> [What to produce]
The entries that follow include a run beginning at the line with "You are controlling" and ending at the line with "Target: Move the"; restate that run word for word and leave the rest out.
::: Dataset extract :::
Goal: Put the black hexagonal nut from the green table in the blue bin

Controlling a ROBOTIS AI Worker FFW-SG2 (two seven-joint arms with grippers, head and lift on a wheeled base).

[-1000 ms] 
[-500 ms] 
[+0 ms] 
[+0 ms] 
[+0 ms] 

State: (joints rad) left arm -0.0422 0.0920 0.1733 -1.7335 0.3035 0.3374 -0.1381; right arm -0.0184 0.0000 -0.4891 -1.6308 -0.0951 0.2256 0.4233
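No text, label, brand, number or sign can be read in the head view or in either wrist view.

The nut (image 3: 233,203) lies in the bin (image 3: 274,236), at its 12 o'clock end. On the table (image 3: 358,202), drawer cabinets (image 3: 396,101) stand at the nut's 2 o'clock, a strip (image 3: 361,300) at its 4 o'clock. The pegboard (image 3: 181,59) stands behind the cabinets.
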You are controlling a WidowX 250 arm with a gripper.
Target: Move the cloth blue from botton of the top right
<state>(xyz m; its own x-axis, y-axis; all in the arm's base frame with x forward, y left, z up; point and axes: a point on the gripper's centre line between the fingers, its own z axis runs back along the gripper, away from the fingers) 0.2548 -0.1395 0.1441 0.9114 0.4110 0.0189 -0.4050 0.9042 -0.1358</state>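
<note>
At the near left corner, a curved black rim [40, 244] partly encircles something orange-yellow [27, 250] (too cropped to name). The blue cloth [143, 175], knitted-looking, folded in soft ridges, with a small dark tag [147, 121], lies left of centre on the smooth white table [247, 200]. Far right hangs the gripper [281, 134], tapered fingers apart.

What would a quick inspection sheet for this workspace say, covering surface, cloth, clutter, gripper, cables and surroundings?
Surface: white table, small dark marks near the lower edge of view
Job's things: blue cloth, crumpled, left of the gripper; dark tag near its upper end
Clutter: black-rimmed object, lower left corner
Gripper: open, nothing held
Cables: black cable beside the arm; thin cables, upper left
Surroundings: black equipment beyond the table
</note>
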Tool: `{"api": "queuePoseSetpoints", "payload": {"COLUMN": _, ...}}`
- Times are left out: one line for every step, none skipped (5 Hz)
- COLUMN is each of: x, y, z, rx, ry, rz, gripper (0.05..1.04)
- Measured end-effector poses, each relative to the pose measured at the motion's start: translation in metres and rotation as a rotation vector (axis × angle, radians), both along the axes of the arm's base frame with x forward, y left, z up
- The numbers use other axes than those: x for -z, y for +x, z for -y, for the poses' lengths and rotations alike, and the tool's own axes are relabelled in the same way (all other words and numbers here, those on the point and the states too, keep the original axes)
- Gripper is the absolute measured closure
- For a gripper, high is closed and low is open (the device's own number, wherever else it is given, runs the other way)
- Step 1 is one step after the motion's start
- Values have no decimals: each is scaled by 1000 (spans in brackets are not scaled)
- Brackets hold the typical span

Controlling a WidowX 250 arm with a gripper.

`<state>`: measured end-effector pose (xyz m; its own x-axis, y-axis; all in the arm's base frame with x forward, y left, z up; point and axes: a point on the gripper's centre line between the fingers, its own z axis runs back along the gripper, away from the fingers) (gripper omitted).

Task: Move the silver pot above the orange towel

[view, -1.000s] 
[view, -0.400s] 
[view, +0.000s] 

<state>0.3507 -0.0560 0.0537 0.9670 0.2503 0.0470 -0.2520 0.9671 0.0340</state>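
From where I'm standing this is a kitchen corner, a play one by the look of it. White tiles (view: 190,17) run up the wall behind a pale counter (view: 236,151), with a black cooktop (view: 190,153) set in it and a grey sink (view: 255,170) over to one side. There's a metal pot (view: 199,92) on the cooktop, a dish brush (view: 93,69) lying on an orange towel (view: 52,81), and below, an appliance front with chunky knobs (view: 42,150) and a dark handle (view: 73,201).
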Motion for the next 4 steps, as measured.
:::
> [Exercise solution]
You are controlling a WidowX 250 arm with a gripper.
Target: Move the cloth blue from botton of the top right

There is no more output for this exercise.